И с оттяжкой хлопнул по упомянутому месту.
— У меня не волосатая, — оскорбился Эштон, вжимаясь пахом в упругий матрас, и внезапно вспомнил, как давным-давно, во франкширской гостинице Герин называл его задницу тощей, а он точно так же обижался.
— Не волосатая и не тощая, — согласился Герин, целуя его в копчик: он вспомнил то же самое. — Мускулистая и ээ… пушистая!
— Пушистая, значит, — фыркнул Эштон, с осторожностью пытаясь перевернуться.
Герин убрал руки, опасаясь, видимо, помешать, после больницы он обращался с любовником как с хрустальным.
— Это правда, Эштон, ты не видишь, а твою совершенную попу покрывает такой пушок… и он золотится под солнцем. Жаль, это зрелище радовало меня лишь пару раз.
— Как романтично, — Эштон покраснел. — И верно, мне редко удается посверкать голой задницей на солнце, постоянно какие-то нелепые препятствия… о, Господи, — выдохнул он: Герин облизнулся, выслушивая его тираду и глядя на призывно торчащий член, а потом медленно провел языком меж напряженных яичек и склонил голову набок, наблюдая за реакцией.

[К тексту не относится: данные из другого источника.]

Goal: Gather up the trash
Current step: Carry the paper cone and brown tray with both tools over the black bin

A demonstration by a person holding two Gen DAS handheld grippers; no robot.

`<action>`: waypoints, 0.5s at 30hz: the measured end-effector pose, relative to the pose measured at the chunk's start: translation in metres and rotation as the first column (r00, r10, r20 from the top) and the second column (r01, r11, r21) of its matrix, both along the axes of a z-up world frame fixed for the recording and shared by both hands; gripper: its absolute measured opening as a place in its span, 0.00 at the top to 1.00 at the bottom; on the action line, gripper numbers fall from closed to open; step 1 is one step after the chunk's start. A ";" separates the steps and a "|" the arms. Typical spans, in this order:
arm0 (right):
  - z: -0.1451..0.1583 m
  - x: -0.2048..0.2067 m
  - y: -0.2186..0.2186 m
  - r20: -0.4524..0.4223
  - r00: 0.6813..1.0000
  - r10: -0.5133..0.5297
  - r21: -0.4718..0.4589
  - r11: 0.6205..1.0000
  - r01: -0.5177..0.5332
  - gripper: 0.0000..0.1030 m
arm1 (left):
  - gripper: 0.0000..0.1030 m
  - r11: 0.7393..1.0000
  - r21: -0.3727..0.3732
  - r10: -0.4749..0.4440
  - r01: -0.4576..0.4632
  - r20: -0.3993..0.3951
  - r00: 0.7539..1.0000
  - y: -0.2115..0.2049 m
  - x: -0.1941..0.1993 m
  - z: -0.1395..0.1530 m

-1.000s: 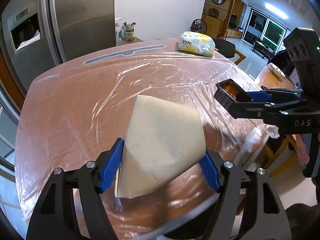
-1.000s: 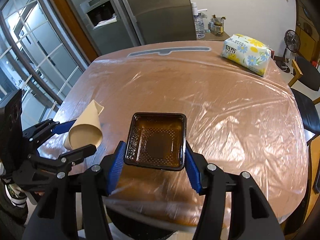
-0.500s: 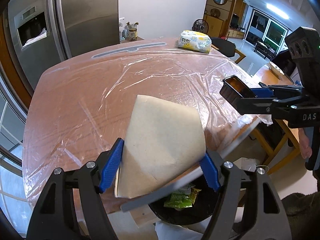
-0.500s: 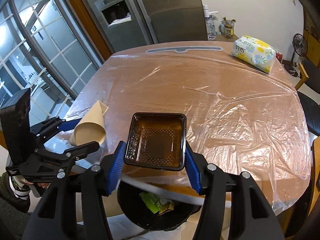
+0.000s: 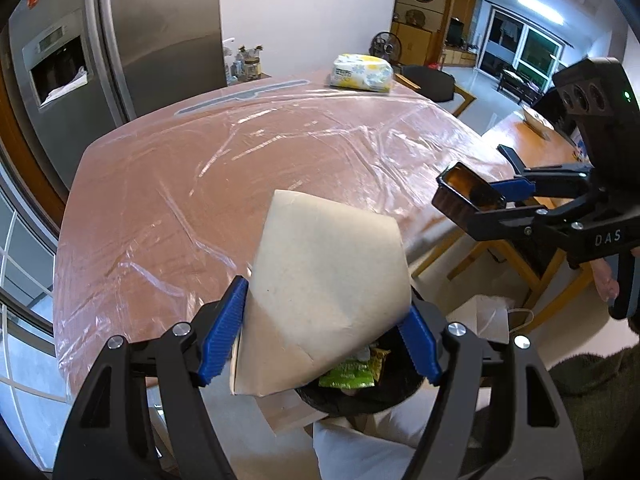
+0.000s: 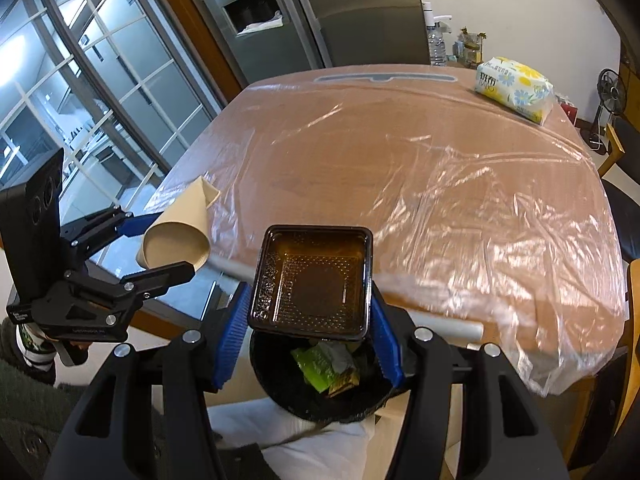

Квартира рейхсляйтера занимала последний этаж старинного дома в центре Бейрана и поражала странной пустотой. Словно здесь когда-то жила большая семья, но потом уехала, и квадраты от портретов и картин закрасили свежей позолотой и белилами, пустые проемы бывших зеркал и шкафов завесили драпировкой, а на месте удобной мебели разогнали одинокую стайку модернового гарнитура. Обжитыми были только спальня и кабинет с малой гостиной рядом. И, наверно, кухня и комнаты прислуги, кухарки и горничной, которым Эштон был представлен как “друг, который поживет здесь”. Как “другу”, ему были выделены спальня и своя гостиная, но они никогда не проводили время там, предпочитая комнаты Герина.
Во внутреннем дворе можно было гулять, там росли огромные липы и играли дети, Эштон выходил туда и приветствовал полупоклоном местных матрон, а с гувернантками обменивался любезными улыбками. За охраняемый периметр двора выходить было нельзя, только с телохранителем, у него был свой, но он прятался где-то, и не маячил все время перед глазами, как те солдаты в клинике. И это создавало хрупкую иллюзию обычной жизни, и Эштон быстро набирался сил: домашняя вкусная еда, кажущиеся нормальными люди вокруг, и Герин, изо всех сил демонстрирующий ему самую искреннюю любовь и заботу… Все это вернуло ему вкус к жизни и аппетит буквально на следующее после выписки утро, вот прямо за завтраком.